Could you set down the listing below exactly, leaving out its pictures?
• • •
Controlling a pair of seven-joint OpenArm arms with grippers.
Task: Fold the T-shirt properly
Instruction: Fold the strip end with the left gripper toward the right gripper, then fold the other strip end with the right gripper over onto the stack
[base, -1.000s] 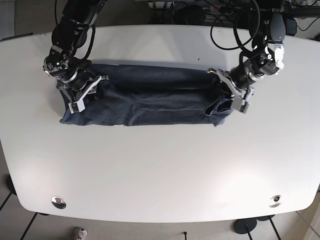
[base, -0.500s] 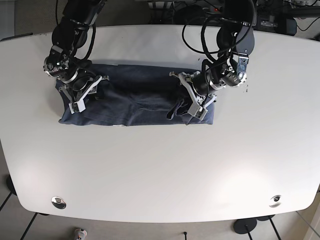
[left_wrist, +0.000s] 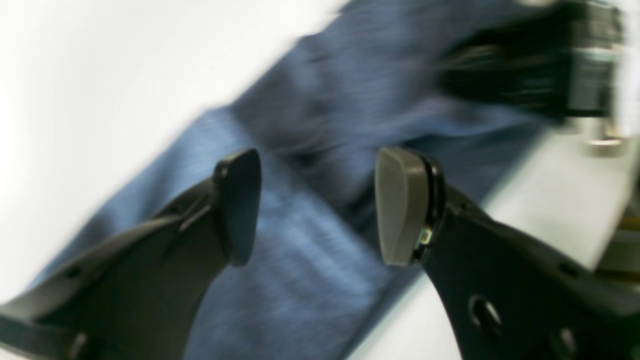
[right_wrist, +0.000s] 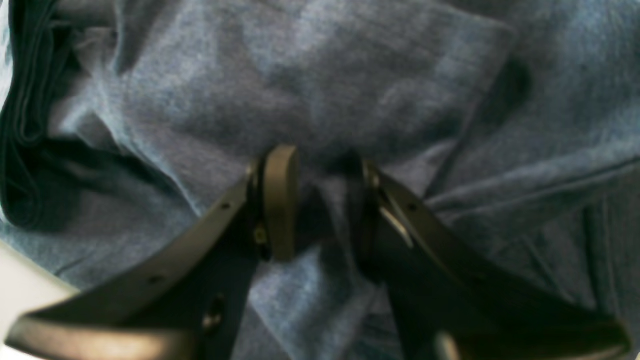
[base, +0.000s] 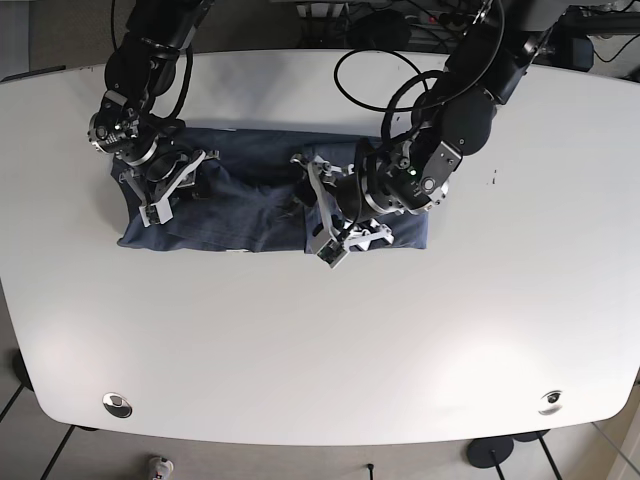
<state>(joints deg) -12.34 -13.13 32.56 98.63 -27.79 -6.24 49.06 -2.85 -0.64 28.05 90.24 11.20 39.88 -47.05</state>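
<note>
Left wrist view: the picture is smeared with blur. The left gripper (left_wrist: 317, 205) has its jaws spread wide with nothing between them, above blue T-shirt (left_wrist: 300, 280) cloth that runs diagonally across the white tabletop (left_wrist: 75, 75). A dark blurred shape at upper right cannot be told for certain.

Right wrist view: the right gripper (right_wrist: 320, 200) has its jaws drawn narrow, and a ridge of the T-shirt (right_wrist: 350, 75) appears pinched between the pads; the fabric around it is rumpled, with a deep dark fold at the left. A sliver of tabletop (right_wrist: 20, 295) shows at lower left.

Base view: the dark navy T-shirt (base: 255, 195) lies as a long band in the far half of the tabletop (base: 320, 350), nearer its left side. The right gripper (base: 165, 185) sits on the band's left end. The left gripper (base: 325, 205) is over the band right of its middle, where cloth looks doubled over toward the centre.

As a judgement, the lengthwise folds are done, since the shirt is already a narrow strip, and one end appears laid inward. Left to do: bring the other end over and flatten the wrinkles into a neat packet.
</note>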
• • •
**RESULT OF THIS EXERCISE:**
Controlling a pair of seven-joint OpenArm arms with grippers.
Task: Fold the T-shirt properly
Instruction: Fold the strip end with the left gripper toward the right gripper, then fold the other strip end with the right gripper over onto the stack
[base, -1.000s] 
[base, -0.500s] 
[left_wrist, +0.000s] 
[right_wrist, +0.000s] 
[base, +0.000s] 
<state>(joints deg) -12.34 -13.13 32.56 98.63 -27.79 -6.24 49.06 -2.85 -0.64 28.05 90.24 11.20 39.88 -47.05</state>
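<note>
Left wrist view: the picture is smeared with blur. The left gripper (left_wrist: 317, 205) has its jaws spread wide with nothing between them, above blue T-shirt (left_wrist: 300, 280) cloth that runs diagonally across the white tabletop (left_wrist: 75, 75). A dark blurred shape at upper right cannot be told for certain.

Right wrist view: the right gripper (right_wrist: 320, 200) has its jaws drawn narrow, and a ridge of the T-shirt (right_wrist: 350, 75) appears pinched between the pads; the fabric around it is rumpled, with a deep dark fold at the left. A sliver of tabletop (right_wrist: 20, 295) shows at lower left.

Base view: the dark navy T-shirt (base: 255, 195) lies as a long band in the far half of the tabletop (base: 320, 350), nearer its left side. The right gripper (base: 165, 185) sits on the band's left end. The left gripper (base: 325, 205) is over the band right of its middle, where cloth looks doubled over toward the centre.

As a judgement, the lengthwise folds are done, since the shirt is already a narrow strip, and one end appears laid inward. Left to do: bring the other end over and flatten the wrinkles into a neat packet.
</note>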

That is the complete answer to the exercise.